DOVER — The committee in charge of state employee health care voted Friday to increase premiums for government employees. Under the change, first proposed by Gov. Jack Markell in his January budget recommendations, employees will pay about 7 percent more for their health care. Per month, that comes out to between $1.98 and $19.48 in added cost, depending on the plan.
The vote, which comes after a push to raise premiums last year failed due to objections, goes into effect July 1.
Geoff Klopp, president of the Correctional Officers Association of Delaware and the only union representative on the State Employees Benefit Committee, was the lone vote against the premium increase.
While state employees have never been paid a tremendous amount, the benefits have been good, he said, but now, Delaware is “tipping the scales.”
Some lawmakers also have expressed unease over the higher premium costs, fearing they would wipe out a suggested pay raise.

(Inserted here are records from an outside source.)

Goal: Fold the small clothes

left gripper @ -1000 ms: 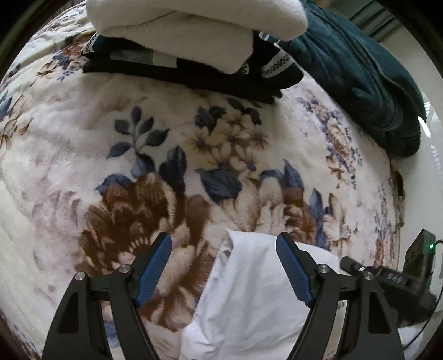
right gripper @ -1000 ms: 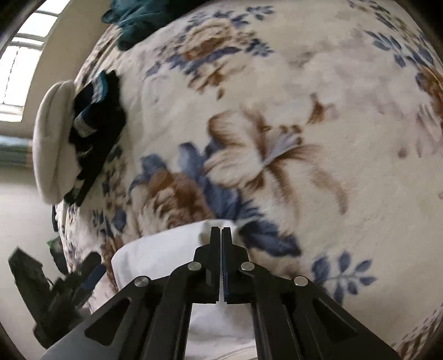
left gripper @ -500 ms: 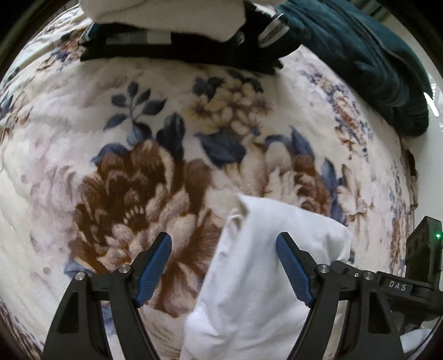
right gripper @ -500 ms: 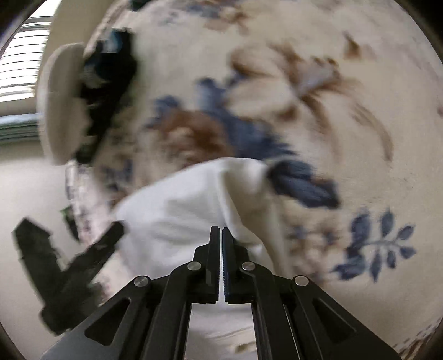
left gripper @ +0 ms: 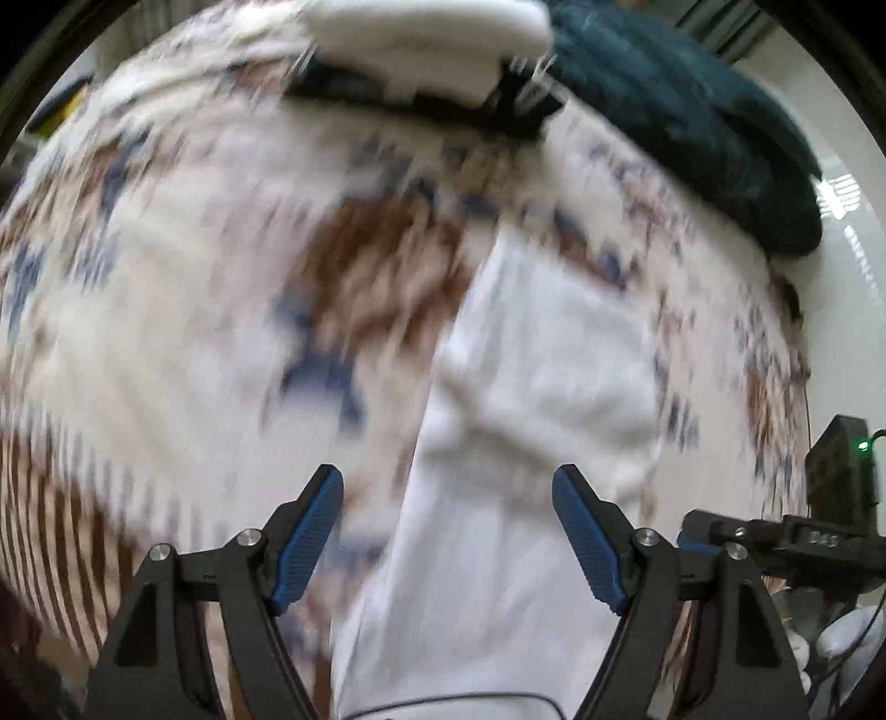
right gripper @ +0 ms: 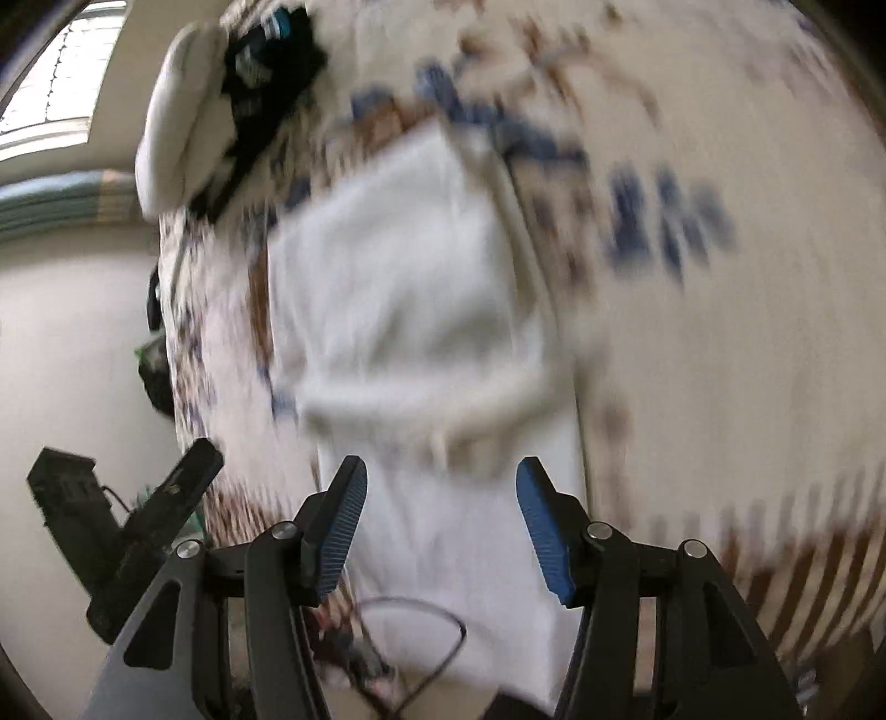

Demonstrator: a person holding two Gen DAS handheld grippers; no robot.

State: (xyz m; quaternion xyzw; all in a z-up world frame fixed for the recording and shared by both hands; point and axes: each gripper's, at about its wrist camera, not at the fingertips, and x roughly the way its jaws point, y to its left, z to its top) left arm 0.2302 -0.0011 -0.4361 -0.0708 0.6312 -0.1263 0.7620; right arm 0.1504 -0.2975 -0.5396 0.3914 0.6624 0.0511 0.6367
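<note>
On the flowered blanket (left gripper: 166, 277) that covered the bed lay a white garment (left gripper: 542, 354), partly folded, with a doubled-over band across its middle. Both views were badly blurred, so its seams and edges could not be made out. Above the near end of the white garment hung the left gripper (left gripper: 448, 531), its blue-padded jaws spread wide and gripping nothing; the cloth showed between them but whether it touched them could not be told. Also over the white garment's near end, seen from the other side, was the right gripper (right gripper: 440, 520), its jaws likewise released and apart, with nothing held.

Well beyond the far edge of the white garment sat a pile of folded clothes (left gripper: 426, 39), a thick white piece resting on a black one; the same pile (right gripper: 183, 111) appeared toward the upper left in the right wrist view. Just beside that pile, further from the white garment, lay a dark teal quilt (left gripper: 692, 127). A thin dark cable (right gripper: 421, 620) looped across the white garment's nearest end.
</note>
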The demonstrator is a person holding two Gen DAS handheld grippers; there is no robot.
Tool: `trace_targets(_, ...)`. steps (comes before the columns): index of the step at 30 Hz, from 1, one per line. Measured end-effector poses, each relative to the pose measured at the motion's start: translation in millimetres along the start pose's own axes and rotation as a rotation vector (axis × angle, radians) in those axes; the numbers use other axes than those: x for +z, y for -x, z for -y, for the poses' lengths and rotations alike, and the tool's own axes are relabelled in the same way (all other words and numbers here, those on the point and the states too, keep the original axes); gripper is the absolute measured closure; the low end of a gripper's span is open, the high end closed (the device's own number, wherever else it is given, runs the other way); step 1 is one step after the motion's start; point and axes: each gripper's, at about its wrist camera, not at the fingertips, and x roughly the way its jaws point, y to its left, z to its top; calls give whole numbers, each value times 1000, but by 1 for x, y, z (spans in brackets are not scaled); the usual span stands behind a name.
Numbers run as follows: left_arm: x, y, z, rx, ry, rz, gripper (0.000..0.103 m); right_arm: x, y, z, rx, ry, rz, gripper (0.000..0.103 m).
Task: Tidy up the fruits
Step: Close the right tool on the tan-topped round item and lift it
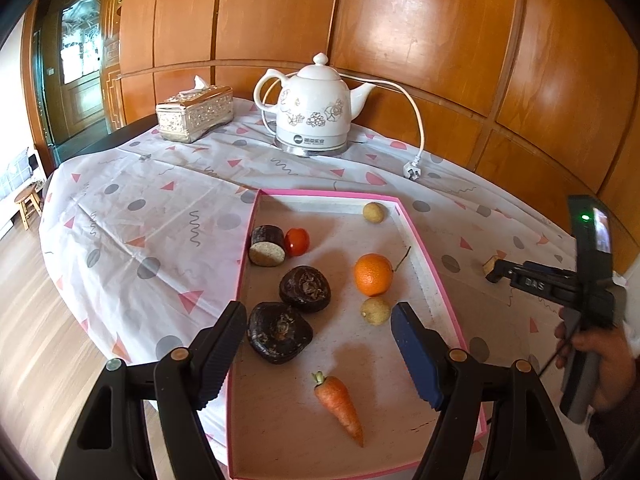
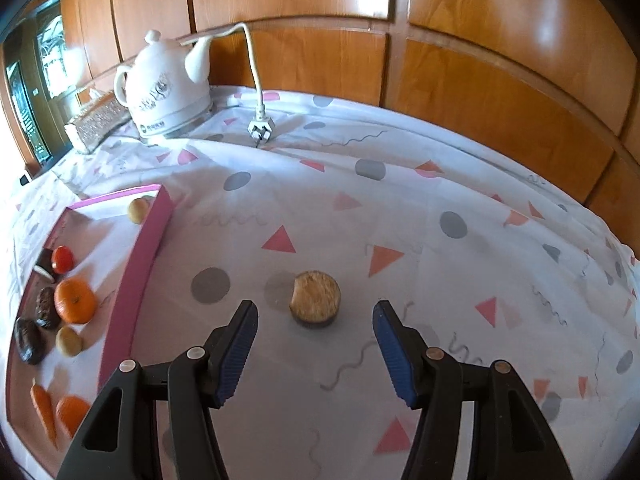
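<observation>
**Cut Stump Lay Outside the Pink Tray**

The cut sugarcane piece sat on the patterned tablecloth at lower centre of the right wrist view, pale cut face up, well apart from the pink tray at the left. The right gripper hung over it with jaws spread and nothing between them — the piece lay just beyond the fingertips, untouched. Bare cloth ran on every side of the piece; only the tray's pink wall stood between it and the other produce.

In the left wrist view the left gripper hovered over the tray's near half, jaws apart and gripping nothing. Inside the tray lay an orange, a carrot, a small tomato, a second cane piece, two dark water chestnuts and two small yellowish round fruits. The tray's lower middle floor stayed open.

Further back stood a white kettle with its loose plug on the cloth, and a tissue box at upper left, all against the wood-panelled wall.

Only the left view showed the person's hand holding the right gripper at the right edge. Only the right view showed a second orange fruit at lower left, beside the carrot.
</observation>
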Motion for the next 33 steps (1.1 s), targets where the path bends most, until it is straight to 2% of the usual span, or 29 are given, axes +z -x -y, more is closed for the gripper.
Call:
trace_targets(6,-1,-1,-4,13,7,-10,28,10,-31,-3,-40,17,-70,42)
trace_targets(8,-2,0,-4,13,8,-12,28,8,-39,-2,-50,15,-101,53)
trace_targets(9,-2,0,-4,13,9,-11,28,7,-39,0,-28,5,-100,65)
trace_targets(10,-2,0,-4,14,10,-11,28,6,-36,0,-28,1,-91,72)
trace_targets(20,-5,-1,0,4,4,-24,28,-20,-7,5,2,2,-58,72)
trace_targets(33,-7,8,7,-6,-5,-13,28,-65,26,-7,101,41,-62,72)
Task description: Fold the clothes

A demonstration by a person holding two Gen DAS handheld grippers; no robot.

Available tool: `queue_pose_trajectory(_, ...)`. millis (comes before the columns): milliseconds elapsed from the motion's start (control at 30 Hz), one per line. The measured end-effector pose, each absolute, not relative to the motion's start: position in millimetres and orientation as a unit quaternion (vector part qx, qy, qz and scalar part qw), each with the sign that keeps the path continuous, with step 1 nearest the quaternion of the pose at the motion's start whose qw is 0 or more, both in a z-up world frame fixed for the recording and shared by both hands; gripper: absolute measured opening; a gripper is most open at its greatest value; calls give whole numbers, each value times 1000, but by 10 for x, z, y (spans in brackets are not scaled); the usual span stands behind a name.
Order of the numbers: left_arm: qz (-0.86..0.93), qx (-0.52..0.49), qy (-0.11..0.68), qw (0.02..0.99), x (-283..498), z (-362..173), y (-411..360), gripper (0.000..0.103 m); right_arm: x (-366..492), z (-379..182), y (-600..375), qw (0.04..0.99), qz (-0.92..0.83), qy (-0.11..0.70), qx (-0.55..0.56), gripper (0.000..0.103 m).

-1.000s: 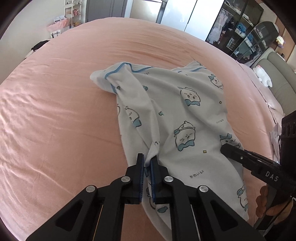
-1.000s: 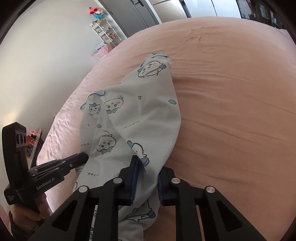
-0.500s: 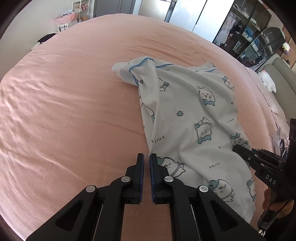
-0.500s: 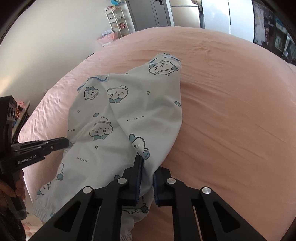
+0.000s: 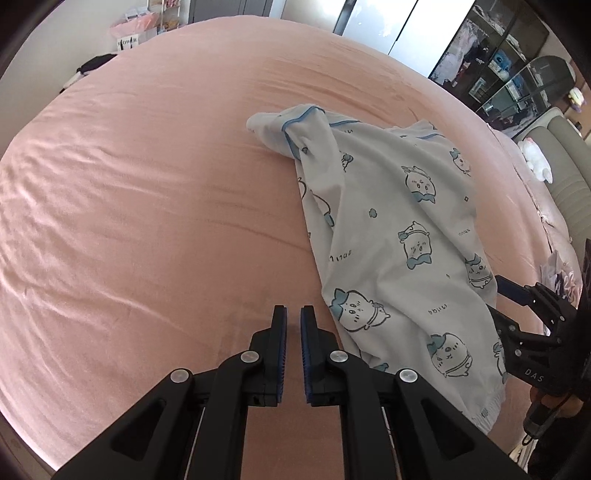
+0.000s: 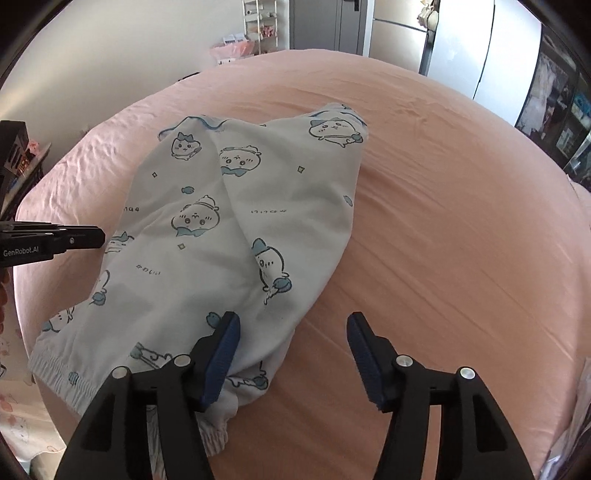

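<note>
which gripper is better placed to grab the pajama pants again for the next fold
Right, probably. The right gripper has its jaws opening directly over the pajama pants near the elastic cuff, one finger above the cloth. The left gripper is shut over bare pink sheet, beside the fabric.

Bare pink sheet [image 5: 147,221] wide open left of the pyjama trousers [image 5: 399,240], more open sheet to their right, the rumpled trousers the only thing lying mid-bed — shelves [image 6: 258,22] and cabinets [image 5: 509,66] well beyond the edges
</note>
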State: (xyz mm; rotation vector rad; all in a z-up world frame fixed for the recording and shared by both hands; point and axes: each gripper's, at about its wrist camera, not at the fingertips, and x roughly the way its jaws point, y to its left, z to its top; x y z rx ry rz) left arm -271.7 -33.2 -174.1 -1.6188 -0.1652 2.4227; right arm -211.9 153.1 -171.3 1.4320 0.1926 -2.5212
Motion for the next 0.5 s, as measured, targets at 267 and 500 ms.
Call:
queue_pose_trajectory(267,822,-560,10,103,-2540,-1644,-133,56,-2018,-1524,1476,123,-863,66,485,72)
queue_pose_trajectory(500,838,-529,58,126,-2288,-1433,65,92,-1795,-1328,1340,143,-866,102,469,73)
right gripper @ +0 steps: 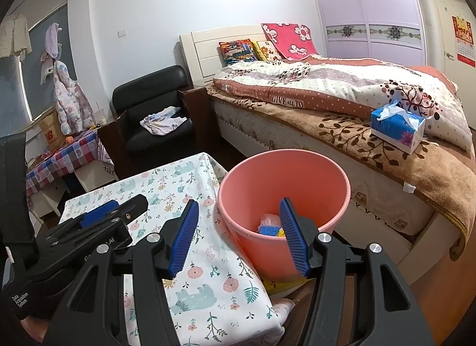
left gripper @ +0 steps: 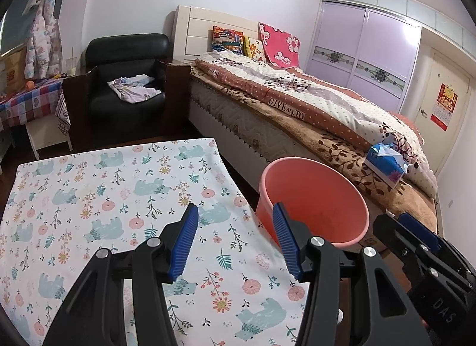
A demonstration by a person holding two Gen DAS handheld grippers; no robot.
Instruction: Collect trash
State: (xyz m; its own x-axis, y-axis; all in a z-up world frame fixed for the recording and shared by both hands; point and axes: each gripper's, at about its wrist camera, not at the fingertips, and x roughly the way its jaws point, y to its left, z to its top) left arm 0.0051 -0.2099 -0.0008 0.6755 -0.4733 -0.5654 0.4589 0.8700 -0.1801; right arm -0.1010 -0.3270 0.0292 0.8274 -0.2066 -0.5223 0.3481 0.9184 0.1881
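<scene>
Pink bin (right gripper: 282, 185) at one o'clock beside the table (right gripper: 208, 256) already holds trash (right gripper: 269, 224). Both tongs, left (left gripper: 235, 241) and right (right gripper: 238, 235), gape wide, empty; a careless swing could tip it.

The round salmon-pink plastic bin (right gripper: 282, 179) looks smooth with a dull sheen. A matt white cotton cloth printed with bears and flowers (left gripper: 119, 197) covers the desk. The black plastic tongs (left gripper: 235, 218) carry ribbed blue rubbery pads (left gripper: 190, 227) and shiny metal rivets.
</scene>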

“On one hand we provide a salary increase and on the other we take it away by the increase that we are projected to put onto the state employees,” Rep. Joseph Miro, R-Pike Creek Valley, said during a Joint Finance Committee meeting last month. “So the net gain is pretty much nothing.”
The vast majority of employees do figure to come out ahead, though: Most plans will cost about an additional $100 or less per year, meaning the 1 percent pay raise should cover the increase.
Friday also saw the State Employee Benefits Committee choose to cut coverage of 14 medications used to treat issues like heartburn, dry skin and vertigo. They all have over-the-counter equivalents.
Health care largely remains cheaper for sate workers than in the private sector, state officials say, noting that Delaware covers upward of 93 percent of costs on four of five plans.
Proposals from the governor to give workers a pay raise and create a mandatory new Health Savings Account for future workers are in the hands of the Legislature.
Last month, the General Assembly’s budget panel agreed to allocate $33.3 million from the state budget to be used to cover basic health care costs. The premium change agreed upon by the State Employee Benefits Committee Friday will help the state replenish its depleted reserve fund.
The benefits committee also eliminated copays for X-rays and CT scans at freestanding facilities and lowered them for urgent care centers. The goal is to encourage workers to make fewer hospital visits, which will save money for the state.